TRY IT:
Lines containing "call": state how many there are in these entries, and write only that number.

(Items listed in a dataset)
- Opening Delimiter -

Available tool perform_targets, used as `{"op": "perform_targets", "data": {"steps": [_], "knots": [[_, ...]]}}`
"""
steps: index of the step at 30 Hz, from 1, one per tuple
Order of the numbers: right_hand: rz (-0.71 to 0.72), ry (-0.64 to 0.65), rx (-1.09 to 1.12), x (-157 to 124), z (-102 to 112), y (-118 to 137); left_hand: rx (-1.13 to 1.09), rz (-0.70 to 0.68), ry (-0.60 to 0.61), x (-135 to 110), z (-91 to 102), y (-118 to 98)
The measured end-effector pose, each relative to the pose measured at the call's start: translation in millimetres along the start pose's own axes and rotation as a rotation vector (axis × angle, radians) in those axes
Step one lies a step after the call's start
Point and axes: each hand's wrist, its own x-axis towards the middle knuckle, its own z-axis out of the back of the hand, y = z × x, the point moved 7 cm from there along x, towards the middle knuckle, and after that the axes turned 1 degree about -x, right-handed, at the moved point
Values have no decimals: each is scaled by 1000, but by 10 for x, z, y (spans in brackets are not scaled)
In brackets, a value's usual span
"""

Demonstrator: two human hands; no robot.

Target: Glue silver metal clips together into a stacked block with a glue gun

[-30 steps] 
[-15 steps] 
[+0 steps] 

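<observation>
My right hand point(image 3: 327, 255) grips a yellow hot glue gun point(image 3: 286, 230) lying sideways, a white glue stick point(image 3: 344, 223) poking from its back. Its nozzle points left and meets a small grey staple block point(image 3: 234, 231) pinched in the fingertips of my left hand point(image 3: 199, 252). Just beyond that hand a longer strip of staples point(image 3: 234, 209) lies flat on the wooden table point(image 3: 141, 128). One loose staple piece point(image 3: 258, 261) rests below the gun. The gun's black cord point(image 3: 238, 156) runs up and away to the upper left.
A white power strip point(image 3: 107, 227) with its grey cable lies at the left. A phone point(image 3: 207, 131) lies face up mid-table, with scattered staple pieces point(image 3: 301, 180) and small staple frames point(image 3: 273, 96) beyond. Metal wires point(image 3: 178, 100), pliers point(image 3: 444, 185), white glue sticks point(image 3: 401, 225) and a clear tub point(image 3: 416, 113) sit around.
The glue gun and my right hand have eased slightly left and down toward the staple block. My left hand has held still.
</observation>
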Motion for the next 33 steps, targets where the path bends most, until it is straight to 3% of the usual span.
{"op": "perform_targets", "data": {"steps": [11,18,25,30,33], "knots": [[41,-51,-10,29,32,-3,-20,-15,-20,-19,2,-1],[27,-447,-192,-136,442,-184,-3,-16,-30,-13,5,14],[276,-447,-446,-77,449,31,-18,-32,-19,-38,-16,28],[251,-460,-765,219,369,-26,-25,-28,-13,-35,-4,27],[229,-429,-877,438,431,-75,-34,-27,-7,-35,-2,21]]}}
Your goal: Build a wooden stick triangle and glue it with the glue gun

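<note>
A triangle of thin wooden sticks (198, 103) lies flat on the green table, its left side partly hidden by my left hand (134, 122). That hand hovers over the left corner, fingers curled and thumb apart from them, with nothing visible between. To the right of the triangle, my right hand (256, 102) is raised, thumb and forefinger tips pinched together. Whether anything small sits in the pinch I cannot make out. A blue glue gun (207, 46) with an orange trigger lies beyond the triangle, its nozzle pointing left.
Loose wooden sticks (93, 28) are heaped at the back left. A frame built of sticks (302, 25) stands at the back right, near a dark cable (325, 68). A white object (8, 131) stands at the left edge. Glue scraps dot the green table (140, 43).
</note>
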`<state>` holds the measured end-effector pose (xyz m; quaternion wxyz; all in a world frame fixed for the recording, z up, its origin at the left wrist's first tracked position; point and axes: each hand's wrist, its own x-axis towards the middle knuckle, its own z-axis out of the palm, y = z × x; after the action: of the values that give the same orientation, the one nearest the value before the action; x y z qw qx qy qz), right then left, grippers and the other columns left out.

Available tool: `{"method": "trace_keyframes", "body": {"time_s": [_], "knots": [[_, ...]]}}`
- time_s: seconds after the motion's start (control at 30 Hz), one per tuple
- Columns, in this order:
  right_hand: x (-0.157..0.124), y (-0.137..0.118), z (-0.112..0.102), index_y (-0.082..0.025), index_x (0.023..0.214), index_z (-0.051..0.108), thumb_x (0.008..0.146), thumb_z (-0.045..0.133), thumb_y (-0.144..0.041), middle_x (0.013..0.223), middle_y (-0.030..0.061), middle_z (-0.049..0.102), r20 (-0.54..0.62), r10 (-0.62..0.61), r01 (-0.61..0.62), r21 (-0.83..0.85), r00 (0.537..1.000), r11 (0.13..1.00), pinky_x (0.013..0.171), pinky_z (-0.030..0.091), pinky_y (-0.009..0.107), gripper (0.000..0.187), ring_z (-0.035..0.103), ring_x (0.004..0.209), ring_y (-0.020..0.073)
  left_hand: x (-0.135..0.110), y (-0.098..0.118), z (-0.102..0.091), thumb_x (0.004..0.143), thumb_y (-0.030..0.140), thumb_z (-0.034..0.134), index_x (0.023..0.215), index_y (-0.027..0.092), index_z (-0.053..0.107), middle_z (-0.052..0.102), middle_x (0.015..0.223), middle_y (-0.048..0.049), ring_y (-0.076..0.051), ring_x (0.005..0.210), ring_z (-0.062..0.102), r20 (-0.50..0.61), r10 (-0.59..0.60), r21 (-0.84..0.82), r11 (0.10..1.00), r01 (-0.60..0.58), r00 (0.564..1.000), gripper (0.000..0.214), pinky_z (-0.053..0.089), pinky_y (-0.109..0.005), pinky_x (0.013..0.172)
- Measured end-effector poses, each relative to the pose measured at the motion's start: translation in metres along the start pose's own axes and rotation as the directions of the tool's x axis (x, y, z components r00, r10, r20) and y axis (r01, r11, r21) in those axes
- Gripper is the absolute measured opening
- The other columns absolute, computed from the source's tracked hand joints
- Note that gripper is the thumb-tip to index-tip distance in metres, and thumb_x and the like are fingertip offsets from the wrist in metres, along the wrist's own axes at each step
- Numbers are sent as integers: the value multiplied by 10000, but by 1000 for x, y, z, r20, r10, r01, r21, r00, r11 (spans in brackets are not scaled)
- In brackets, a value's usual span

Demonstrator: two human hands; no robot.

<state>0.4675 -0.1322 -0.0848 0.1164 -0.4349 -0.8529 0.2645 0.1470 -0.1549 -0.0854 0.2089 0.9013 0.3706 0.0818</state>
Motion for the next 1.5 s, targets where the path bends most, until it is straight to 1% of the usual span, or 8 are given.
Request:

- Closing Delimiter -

EXERCISE SOLUTION:
2